Key Venture Partners is losing one of its three managing directors, as David Dame is leaving to become an operating partner at a middle-market buyout firm to be named later. If I knew his destination, it would be a middle-market buyout firm to be named now.
The big question, of course, is what this means for KVP. The Waltham, Mass.-based firm has gradually transformed itself from a Series B/C investors, to one focused on growth financings for companies with between $5 million and $25 million in revenue ($5m-$10m checks). Not a bad risk/reward strategy – I’d rather go early or late than sit in the middle – but Dame’s departure does put the firm in a bit of a pickle.

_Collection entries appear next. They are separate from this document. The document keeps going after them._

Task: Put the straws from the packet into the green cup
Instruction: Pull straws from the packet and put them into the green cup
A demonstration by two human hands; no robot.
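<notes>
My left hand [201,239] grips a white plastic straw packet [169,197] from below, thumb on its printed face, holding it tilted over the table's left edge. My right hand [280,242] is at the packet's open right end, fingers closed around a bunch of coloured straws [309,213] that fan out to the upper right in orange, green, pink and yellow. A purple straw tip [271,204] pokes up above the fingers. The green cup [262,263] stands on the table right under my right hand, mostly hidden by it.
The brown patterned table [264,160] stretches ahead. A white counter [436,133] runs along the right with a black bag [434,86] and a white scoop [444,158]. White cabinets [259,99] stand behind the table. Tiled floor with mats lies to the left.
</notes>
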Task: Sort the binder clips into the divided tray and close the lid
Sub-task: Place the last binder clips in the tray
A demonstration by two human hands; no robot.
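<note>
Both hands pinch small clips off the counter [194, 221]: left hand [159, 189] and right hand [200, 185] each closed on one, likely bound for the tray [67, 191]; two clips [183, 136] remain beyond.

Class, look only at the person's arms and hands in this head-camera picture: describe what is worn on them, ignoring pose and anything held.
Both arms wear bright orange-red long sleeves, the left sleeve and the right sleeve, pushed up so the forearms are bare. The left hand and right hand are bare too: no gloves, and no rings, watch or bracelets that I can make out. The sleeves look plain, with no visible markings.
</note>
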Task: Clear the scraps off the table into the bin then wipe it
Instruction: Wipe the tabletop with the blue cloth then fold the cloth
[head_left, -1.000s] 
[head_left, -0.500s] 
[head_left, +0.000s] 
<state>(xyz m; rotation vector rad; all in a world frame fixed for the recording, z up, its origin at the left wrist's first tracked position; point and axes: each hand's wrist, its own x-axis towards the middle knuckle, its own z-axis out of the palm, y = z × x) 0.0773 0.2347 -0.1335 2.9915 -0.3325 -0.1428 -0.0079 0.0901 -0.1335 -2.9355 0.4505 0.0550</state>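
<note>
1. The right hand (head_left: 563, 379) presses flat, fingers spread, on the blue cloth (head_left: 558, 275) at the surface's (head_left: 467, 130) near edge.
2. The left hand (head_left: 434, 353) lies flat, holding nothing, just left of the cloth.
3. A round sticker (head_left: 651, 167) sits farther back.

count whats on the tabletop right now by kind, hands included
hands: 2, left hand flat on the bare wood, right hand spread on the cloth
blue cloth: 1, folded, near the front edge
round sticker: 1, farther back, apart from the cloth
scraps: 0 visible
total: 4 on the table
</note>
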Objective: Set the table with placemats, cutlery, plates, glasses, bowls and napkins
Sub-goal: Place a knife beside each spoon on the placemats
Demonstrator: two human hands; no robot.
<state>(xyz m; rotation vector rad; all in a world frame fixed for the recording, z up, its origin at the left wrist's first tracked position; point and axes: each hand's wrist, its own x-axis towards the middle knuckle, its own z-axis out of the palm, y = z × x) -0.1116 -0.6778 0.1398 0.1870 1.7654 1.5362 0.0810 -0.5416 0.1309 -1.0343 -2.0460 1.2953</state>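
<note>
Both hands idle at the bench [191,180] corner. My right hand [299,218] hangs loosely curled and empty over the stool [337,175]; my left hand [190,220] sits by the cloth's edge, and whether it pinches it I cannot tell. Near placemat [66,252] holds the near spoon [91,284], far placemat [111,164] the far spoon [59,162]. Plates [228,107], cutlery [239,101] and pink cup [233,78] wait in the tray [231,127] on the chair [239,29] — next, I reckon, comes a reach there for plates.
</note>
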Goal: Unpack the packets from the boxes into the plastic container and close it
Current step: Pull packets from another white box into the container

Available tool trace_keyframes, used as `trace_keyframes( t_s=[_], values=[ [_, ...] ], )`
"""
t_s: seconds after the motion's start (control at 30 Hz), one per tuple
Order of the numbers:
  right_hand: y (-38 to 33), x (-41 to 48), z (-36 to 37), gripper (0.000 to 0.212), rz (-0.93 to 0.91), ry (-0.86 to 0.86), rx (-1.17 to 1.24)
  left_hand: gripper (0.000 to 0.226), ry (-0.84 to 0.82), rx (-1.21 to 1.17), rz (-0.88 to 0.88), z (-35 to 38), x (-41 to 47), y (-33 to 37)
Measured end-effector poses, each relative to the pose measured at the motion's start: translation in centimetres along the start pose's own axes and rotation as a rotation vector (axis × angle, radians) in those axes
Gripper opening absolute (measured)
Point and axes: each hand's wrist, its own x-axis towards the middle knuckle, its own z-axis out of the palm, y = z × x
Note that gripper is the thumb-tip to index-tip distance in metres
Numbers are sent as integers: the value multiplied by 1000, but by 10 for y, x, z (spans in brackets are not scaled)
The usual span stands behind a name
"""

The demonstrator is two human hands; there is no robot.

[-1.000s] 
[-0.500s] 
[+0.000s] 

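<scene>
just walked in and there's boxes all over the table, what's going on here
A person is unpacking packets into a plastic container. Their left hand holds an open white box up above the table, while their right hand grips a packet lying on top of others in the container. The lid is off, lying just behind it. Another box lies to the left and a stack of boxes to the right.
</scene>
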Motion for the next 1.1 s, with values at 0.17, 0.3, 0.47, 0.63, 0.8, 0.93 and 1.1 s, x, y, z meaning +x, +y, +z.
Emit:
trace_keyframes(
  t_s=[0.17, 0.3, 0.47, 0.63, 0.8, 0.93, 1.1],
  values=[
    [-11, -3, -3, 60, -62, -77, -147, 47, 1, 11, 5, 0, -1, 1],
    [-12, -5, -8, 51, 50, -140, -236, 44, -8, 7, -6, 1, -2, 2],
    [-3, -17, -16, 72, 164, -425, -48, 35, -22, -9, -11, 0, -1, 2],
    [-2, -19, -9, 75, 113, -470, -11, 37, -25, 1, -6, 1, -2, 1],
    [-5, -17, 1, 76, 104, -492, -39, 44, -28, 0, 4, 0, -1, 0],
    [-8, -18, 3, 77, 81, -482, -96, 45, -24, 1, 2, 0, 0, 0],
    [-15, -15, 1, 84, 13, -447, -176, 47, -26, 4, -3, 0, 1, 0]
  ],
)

First, its remaining two partners – Ted Mocarski and John Ward — both focus on communication and data services companies, whereas Dame had done enterprise software. That means KVP either needs to rebrand itself around a narrower industry focus, or hire a new enterprise IT guy (or perhaps a healthcare tech guy, etc.). The problem with the last part is that KVP hasn’t raised a new fund in a while, and doesn’t have any plans to do so in the near future. There had been talk last year that it would raise more money via a stapled secondary with sole limited partner Key Corp. selling off some of its interests, but the deal fell through when Key Corp. got cold feet. And since there’s still a bunch of dry powder lying around, it could be tough to recruit a newbie.
On the upside, KVP is about to score a big exit with the pending sale of Optasite, and has nothing but well wishes for Dame. Plus, Key had pledged to anchor the next fund (whenever it comes), which should provide an additional level of comfort while managing the existing portfolio and making new deals. So it’s a big loss, but not a fatal one.